⟨

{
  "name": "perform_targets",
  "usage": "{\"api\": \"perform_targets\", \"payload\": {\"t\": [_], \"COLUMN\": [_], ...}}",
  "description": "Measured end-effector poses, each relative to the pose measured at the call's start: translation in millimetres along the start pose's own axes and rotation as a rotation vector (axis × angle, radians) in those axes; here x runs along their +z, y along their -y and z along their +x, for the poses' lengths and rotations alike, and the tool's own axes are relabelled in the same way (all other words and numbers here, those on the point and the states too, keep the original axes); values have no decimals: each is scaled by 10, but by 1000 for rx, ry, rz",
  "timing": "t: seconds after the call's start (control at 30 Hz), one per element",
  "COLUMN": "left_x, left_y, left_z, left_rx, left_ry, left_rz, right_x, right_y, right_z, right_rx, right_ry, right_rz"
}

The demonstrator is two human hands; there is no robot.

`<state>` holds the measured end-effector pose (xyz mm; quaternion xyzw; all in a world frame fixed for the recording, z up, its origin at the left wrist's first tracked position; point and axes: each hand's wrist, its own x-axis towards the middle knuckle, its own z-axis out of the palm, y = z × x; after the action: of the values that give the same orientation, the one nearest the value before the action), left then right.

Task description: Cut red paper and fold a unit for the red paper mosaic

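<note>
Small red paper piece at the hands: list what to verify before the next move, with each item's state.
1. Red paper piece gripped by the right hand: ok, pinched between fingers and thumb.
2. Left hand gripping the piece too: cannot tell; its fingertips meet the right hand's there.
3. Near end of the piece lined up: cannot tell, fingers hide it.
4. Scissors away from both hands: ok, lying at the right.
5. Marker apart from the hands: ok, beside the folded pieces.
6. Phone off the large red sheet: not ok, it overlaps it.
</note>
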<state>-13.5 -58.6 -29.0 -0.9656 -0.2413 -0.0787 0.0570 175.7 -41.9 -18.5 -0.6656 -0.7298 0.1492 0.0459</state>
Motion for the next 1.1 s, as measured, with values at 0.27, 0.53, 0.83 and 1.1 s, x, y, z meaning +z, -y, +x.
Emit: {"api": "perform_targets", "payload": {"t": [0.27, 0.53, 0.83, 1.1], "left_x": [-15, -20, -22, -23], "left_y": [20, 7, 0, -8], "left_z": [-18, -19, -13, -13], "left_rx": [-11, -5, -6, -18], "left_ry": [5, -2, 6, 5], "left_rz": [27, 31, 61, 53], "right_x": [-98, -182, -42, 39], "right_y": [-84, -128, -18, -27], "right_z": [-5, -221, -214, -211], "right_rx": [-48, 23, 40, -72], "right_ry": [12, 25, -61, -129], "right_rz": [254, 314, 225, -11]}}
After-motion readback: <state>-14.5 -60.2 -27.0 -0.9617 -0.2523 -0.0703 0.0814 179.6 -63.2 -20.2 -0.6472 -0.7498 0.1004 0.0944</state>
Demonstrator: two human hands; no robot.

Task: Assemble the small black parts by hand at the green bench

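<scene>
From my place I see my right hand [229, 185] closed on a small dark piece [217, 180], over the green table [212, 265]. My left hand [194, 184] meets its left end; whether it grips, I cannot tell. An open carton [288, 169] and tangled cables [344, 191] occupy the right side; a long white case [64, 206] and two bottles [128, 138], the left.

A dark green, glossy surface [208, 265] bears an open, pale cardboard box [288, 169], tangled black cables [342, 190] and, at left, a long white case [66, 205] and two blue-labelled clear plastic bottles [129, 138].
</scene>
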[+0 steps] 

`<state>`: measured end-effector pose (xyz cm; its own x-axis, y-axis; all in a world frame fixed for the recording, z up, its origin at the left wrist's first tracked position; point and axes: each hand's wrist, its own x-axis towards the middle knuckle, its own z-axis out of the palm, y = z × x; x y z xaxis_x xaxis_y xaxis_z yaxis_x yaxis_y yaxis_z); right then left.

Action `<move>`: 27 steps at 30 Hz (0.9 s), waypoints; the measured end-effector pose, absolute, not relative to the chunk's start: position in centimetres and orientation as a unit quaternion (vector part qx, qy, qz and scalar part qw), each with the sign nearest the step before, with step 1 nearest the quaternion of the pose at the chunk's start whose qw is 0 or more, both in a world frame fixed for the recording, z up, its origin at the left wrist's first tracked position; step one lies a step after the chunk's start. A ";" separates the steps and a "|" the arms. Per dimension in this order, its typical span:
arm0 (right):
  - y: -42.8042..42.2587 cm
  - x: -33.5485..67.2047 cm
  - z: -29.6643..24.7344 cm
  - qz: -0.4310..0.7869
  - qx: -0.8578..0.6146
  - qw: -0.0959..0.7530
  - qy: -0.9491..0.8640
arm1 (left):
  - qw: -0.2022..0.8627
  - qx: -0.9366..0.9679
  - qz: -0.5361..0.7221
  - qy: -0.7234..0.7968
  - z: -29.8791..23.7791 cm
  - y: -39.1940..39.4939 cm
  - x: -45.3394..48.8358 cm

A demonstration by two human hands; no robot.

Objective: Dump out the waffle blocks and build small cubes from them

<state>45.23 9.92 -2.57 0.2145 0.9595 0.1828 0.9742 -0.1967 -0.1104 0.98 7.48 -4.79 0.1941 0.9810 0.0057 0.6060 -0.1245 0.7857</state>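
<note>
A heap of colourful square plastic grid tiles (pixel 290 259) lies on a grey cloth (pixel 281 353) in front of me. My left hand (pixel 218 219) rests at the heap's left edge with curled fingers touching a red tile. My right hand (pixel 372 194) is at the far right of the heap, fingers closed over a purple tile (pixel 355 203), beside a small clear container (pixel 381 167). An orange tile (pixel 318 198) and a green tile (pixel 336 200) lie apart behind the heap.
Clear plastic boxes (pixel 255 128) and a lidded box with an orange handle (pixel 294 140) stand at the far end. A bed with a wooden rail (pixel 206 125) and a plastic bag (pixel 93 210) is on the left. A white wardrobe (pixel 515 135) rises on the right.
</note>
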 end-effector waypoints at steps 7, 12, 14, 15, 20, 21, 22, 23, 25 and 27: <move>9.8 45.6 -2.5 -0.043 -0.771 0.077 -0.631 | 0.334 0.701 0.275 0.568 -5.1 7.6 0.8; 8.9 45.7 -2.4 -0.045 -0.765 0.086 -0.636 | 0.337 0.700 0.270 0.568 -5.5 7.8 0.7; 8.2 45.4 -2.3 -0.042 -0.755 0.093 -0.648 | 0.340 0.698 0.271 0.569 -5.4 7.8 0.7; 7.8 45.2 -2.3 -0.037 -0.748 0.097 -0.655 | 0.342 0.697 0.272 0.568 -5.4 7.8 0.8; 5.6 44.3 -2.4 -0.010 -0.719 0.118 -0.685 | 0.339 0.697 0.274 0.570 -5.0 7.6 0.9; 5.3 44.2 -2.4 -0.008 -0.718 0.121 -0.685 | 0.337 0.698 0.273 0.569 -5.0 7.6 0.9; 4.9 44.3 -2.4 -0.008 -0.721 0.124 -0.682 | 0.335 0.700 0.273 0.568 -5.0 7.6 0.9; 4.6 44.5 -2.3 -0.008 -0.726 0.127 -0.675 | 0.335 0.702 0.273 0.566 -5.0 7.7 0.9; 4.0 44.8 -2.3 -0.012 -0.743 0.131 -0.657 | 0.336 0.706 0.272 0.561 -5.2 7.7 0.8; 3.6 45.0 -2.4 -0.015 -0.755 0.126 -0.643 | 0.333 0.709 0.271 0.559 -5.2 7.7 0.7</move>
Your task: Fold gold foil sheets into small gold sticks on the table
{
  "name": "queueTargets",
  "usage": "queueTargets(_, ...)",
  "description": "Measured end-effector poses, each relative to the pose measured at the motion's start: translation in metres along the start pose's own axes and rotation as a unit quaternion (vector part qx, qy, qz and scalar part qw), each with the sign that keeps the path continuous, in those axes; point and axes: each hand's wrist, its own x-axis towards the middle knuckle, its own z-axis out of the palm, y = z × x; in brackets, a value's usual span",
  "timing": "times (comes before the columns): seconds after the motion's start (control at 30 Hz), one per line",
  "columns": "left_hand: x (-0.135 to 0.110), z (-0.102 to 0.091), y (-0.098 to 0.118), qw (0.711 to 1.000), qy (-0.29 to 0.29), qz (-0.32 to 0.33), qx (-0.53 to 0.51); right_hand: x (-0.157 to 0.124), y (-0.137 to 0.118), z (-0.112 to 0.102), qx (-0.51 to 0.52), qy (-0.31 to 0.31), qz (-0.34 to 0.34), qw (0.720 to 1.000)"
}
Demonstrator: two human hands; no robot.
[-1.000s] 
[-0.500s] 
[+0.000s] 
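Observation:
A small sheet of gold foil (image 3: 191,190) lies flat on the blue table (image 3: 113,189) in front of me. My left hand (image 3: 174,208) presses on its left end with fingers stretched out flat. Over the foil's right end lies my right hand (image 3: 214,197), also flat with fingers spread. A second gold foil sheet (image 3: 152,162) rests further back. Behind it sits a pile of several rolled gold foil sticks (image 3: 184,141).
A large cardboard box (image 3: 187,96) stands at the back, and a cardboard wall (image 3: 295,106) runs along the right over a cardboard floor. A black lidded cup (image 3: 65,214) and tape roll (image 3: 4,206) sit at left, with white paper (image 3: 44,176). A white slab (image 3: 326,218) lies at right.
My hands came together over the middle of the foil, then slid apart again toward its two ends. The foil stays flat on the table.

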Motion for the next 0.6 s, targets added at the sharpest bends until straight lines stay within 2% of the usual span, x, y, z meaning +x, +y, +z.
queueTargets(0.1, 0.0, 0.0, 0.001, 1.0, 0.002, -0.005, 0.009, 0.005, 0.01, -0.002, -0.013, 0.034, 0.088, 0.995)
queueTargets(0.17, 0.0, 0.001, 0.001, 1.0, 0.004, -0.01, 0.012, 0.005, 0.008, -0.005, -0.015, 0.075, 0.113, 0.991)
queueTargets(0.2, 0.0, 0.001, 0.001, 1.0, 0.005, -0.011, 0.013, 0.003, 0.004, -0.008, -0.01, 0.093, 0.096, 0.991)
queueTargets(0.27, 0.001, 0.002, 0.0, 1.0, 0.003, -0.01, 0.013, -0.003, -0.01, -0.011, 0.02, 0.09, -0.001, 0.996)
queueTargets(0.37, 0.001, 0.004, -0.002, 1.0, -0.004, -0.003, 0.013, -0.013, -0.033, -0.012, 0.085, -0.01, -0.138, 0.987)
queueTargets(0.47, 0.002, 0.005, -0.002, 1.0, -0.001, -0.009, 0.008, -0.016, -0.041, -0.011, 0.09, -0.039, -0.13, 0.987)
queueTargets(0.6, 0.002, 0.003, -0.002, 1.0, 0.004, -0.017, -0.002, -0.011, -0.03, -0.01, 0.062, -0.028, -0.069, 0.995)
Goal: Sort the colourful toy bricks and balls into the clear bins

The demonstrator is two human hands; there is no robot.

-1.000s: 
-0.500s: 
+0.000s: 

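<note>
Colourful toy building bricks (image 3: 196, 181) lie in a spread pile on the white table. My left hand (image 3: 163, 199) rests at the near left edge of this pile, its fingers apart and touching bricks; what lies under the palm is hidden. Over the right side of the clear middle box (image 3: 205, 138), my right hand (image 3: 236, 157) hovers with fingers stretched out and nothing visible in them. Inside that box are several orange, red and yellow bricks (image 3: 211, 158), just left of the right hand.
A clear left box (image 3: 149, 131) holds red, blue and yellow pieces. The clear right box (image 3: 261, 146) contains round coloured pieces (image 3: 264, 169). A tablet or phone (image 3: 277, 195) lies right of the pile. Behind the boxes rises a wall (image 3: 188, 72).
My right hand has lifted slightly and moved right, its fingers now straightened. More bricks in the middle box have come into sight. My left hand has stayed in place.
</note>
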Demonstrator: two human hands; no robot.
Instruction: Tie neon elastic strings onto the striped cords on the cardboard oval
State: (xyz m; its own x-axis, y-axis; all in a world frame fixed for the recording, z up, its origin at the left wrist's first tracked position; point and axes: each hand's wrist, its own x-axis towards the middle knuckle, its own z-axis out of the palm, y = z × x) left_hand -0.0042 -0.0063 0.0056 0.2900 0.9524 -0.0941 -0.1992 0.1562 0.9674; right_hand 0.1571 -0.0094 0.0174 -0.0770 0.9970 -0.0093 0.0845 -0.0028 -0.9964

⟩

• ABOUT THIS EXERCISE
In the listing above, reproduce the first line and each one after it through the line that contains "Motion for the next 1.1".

• REPLY TO THE TASK
{
  "name": "perform_targets",
  "usage": "{\"api\": \"perform_targets\", \"payload\": {\"t\": [_], \"COLUMN\": [_], ...}}",
  "description": "Measured end-effector poses, each relative to the pose measured at the call's start: translation in millimetres along the start pose's own axes and rotation as a rotation vector (axis × angle, radians) in those axes; here x runs along their +z, y along their -y and z along their +x, for the poses' lengths and rotations alike, and the tool's own axes are relabelled in the same way (all other words and numbers here, those on the point and the states too, keep the original axes); values have no decimals: each is scaled by 10, but by 1000 for rx, ry, rz",
  "timing": "t: seconds after the call's start (control at 30 Hz), one per element",
  "COLUMN": "left_x, left_y, left_z, left_rx, left_ry, left_rz, right_x, right_y, right_z, right_rx, right_ry, right_rz"
}

The demonstrator is two human hands; there is no robot.

`<state>` holds the measured end-effector pose (xyz mm; quaternion xyzw; all in a world frame fixed for the recording, z up, its origin at the left wrist's first tracked position; point and axes: each hand's wrist, its own x-axis towards the middle knuckle, its own z-axis out of the palm, y = z × x; after the action: of the values that give the same orientation, the one nearest the value before the action), left then right.

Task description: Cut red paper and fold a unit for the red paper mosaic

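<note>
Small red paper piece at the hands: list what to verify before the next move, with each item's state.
1. Red paper piece gripped by the right hand: ok, pinched between fingers and thumb.
2. Left hand gripping the piece too: cannot tell; its fingertips meet the right hand's there.
3. Near end of the piece lined up: cannot tell, fingers hide it.
4. Scissors away from both hands: ok, lying at the right.
5. Marker apart from the hands: ok, beside the folded pieces.
6. Phone off the large red sheet: not ok, it overlaps it.
</note>
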<state>-13.5 -58.6 -29.0 -0.9656 -0.2413 -0.0787 0.0570 175.7 -41.9 -18.5 -0.6656 -0.7298 0.1492 0.0459</state>
Motion for the next 1.1 s, as measured, with values at 0.27, 0.53, 0.83 and 1.1 s, x, y, z meaning +z, -y, +x.

There is nothing more to the exercise.